説教題「わたしは苦しみを受ける前に
過越しの食事」
聖書 ルカの福音書22章1~30節
いよいよイエス様は過越しの祭りを迎えることになりました。この時、イエス様は満を持して、時を選んでエルサレムに入場されました、それはこれまでなされたことのない新しい神の救いのみわざをなされるためでした。
- 過越しの祭りの期待と緊張
過ぎ越しの祭りはイスラエルの民がエジプトから救われたことを神に感謝して祝う時であると同時に、当時異邦の国の支配下に置かれ捕囚同然の状態であった自国の解放を待望する時でもありました。そのことが実現されることへの期待と緊張がエルサレムには充満していました。そのさ中にイエス様はエルサレムに乗り込んで来られました。
- 過越しの食事とキリストによる晩餐
祭りの重要な行事は、過越しの食事です。人々はエジプトからのイスラエルの解放を思い起こして神に感謝して過越しの食事の時を過ごしました。
しかしイエス様が催された過越しの食事は従来のものとは性質を異にしました。それは新しいイスラエルの救いを予告する宴となりました。

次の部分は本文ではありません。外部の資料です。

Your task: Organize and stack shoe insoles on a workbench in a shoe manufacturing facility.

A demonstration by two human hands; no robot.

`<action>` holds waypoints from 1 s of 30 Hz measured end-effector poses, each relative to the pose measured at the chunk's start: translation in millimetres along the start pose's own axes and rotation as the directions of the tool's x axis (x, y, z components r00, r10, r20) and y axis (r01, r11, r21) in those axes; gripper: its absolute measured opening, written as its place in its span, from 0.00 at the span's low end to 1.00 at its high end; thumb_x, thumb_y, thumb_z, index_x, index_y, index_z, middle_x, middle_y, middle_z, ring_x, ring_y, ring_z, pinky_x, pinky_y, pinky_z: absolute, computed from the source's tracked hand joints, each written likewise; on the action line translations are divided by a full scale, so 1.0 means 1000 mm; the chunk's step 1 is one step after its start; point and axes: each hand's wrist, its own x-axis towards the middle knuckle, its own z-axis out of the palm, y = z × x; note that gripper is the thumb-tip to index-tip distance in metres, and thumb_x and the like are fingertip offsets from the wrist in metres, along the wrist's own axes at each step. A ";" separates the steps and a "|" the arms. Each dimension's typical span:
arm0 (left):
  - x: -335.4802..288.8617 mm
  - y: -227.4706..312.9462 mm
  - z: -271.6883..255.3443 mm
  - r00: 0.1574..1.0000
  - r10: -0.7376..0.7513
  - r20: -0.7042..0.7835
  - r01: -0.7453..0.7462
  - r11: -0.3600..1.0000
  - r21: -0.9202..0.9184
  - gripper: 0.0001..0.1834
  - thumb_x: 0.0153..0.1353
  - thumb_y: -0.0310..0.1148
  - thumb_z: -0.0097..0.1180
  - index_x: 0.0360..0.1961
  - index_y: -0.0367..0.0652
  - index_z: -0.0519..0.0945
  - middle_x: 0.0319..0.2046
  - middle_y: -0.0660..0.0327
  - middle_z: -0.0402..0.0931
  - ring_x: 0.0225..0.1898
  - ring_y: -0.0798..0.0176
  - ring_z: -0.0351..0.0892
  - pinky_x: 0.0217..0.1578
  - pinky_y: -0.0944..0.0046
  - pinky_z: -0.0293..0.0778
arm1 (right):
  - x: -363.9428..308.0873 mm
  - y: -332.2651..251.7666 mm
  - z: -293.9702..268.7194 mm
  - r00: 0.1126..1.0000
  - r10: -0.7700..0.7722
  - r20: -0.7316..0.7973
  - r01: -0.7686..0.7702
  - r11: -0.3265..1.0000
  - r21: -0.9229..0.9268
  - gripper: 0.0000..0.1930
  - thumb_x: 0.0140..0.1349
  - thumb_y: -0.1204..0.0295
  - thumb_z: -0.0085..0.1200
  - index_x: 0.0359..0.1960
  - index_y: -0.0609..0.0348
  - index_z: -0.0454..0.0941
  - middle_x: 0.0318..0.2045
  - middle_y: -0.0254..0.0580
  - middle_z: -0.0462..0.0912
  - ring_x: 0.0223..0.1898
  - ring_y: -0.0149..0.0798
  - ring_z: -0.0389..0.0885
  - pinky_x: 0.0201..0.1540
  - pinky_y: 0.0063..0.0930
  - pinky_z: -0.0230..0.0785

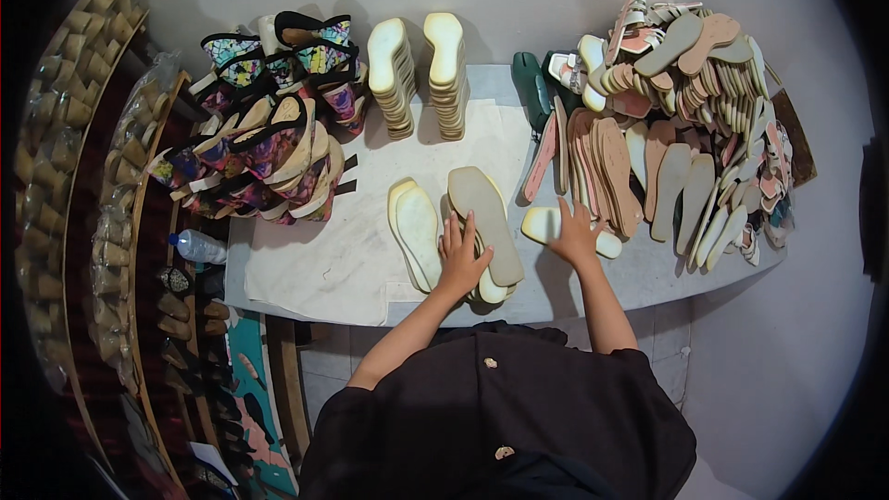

イエス様はここで弟子たちに言われます。「わたしは、苦しみを受ける前に、あなたがたと一緒にこの過越の食事をすることを、切に願っていました。」
以前から言われていたご自身の苦難を過越しのみわざに結び付けられたことはイエス様の大切なメッセージです。イエス様の十字架のご苦難はイスラエルにとっての新しい救いのみわざなのです。具体的に言えばイエス様の十字架のご苦難を通して神の国がこの世界にもたらされるということです。十字架の贖いこそが神国の礎石の建設事業なのです。
- 神の国と十字架の苦難
そのことを裏付けることをイエス様は言われます。神の国が来るまでぶどうの実からできた物を口にしないというお言葉ですが、実際に福音書で十字架にかけられたイエス様はぶどう酒の飲み物を口になされようとはしなかったのです。イスラエルが待望していた神の国の到来のクライマックスは実にキリストの十字架の死であったのです。